Quando afirmamos que um computador é valioso (tem valor), precisamos especificar em relação a que nos referimos. Um computador pode ter valor em um sentido econômico, comparativamente a outras mercadorias, especialmente a moeda, possuindo, assim, um preço elevado. Mas pode ser valioso em outros sentidos, como sua utilidade ou sua ludicidade.

Afirmar que uma norma é válida, do mesmo modo, corresponde a dizer que ela tem validade ou, simplesmente, valor. Devemos, então, nos perguntar: valor em relação a que?

Se o nosso objeto de estudo é o Direito, nossa resposta à questão acima só pode ser direcionada a ele: uma norma tem validade em relação ao Direito. Pois bem, se o Direito contemporâneo estrutura-se como um ordenamento, ou conjunto de normas jurídicas, podemos concluir que uma norma será válida, juridicamente, caso pertença a esse conjunto. Será, por outro lado, inválida, caso não pertença a ele.

A questão, assim, modifica-se um pouco: para que uma norma tenha valor perante o Direito, deve pertencer ao conjunto de normas jurídicas chamado ordenamento. Pois bem, devemos perguntar: quando uma norma pertence ao ordenamento e se torna válida perante o Direito? Qual requisito deve ser preenchido para dar validade jurídica a uma norma?

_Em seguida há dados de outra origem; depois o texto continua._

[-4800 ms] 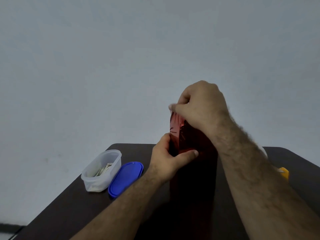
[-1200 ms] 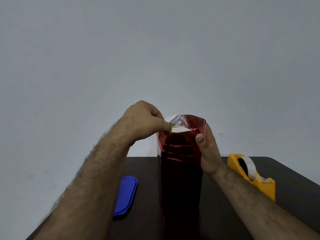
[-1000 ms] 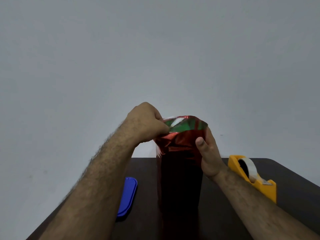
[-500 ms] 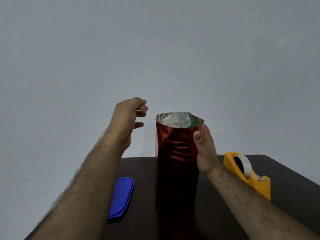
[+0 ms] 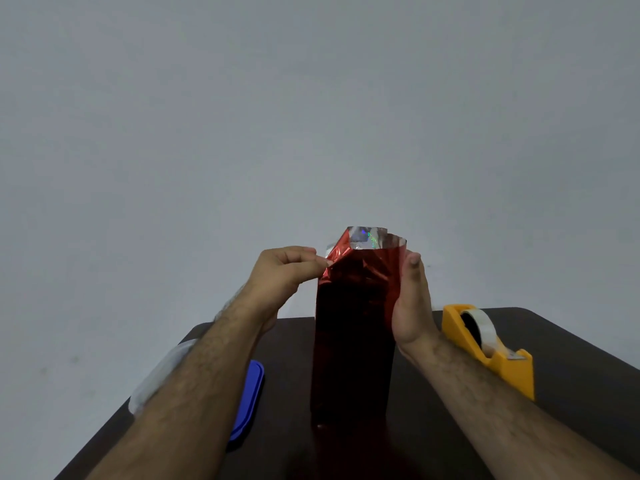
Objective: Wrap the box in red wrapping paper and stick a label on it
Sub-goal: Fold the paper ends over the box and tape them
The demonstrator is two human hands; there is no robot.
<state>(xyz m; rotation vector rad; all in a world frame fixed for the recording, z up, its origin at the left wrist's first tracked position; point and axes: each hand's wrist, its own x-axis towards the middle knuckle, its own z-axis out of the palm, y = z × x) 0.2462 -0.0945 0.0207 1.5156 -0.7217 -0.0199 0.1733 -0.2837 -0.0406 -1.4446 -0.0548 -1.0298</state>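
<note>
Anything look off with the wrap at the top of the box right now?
Yes: the red wrapping paper stands up past the box top as an open, crumpled sleeve, silver inside showing. The left hand pinches its left corner; the right hand lies flat against the side. Nothing is torn or spilled.

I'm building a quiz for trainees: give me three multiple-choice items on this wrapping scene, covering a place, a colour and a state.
1. Where is the tape dispenser? A right of the wrapped box B left of it C on top
2. What colour is the flat lid? A green B blue C white
3. The paper's top end is A taped flat B labelled C open

Answers:
A, it sits beyond the right hand.
B, plainly blue.
C, the silver inside shows while the left hand pinches a corner.
</note>
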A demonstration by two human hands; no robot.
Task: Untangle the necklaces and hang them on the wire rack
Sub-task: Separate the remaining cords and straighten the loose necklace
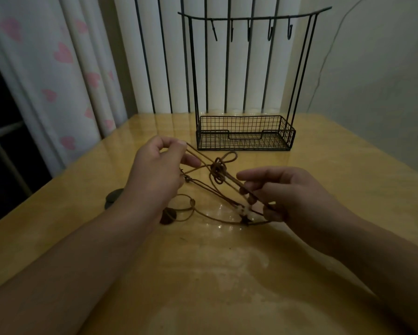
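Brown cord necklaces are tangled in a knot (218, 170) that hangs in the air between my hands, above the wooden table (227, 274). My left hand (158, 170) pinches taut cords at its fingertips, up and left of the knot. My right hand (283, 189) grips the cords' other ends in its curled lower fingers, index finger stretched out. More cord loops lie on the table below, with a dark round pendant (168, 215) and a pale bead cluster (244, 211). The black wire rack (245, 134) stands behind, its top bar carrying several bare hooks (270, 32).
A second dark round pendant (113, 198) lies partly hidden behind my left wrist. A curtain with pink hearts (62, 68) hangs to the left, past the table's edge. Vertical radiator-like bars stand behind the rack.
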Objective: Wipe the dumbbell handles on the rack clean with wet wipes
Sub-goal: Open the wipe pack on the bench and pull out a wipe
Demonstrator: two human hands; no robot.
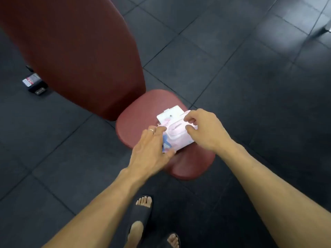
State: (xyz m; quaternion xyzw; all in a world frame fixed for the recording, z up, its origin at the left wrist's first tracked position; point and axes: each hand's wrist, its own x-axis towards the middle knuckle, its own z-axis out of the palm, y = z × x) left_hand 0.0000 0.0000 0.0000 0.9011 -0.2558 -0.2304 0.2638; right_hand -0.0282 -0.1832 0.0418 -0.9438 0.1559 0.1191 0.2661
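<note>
A pink and white pack of wet wipes (177, 135) lies on the dark red seat pad (136, 122) of a gym bench, its white lid flipped open towards the far side. My left hand (152, 149) holds the pack's near left end, fingers and thumb curled around it. My right hand (202, 129) is over the pack's right side, its thumb and fingers curled at the opening. Whether a wipe is pinched there is hidden. No dumbbells or rack are in view.
The bench's long dark red back pad (75, 51) rises to the upper left. A black bench foot with a label (35, 85) sits on the dark rubber floor tiles at left. My feet in black sandals (141, 212) stand just below the seat.
</note>
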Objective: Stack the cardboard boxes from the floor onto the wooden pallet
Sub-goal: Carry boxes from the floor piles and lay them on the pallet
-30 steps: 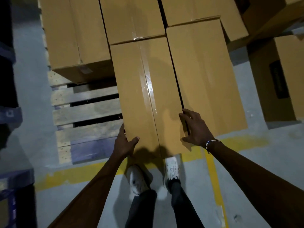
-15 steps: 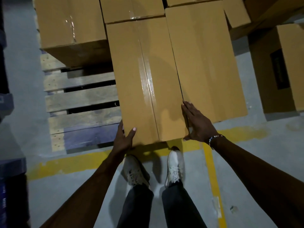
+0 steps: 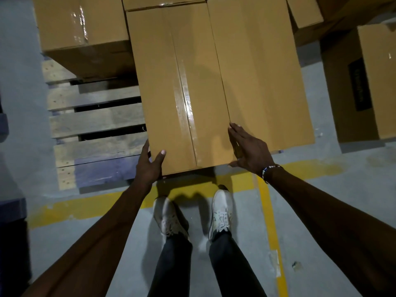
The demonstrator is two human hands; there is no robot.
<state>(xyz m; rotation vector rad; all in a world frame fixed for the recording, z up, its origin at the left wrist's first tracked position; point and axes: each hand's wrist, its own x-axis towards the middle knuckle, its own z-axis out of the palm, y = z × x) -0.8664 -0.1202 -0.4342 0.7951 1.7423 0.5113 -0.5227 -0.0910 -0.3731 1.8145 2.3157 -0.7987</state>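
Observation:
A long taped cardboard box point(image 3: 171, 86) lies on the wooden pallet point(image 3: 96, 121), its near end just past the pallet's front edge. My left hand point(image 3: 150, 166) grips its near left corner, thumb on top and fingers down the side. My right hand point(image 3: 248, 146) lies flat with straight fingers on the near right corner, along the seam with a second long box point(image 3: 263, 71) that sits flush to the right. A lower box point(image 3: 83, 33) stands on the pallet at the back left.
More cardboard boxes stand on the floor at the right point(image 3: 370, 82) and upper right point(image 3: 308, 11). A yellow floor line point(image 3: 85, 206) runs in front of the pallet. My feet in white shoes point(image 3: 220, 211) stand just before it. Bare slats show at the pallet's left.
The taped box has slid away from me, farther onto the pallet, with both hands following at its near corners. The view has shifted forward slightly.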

Tércio Sampaio Ferraz Júnior apresenta alguns doutrinadores que buscaram uma resposta à indagação. Sob o ponto de vista da semântica, ou seja, analisando-se um signo e seu significado, podemos considerar a norma como um signo e o comportamento nela previsto como significado. A norma, para tais doutrinadores, será válida caso o comportamento nela previsto se concretize na sociedade.

Uma norma que estabeleça ser proibido estacionar em um local será válida, conforme tal ponto de vista, caso seja obedecida e as pessoas não estacionem seus automóveis no ponto indicado. Por outro lado, essa norma será inválida caso as pessoas não a respeitem.

Tal critério de validade é mais frequente em direitos costumeiros. Uma norma costumeira somente pode ser válida perante o direito caso seja, efetivamente, seguida durante um lapso de tempo considerável. Se as pessoas não se comportarem do modo esperado, tal comportamento deixou de ser um costume e a respectiva norma perdeu a validade jurídica.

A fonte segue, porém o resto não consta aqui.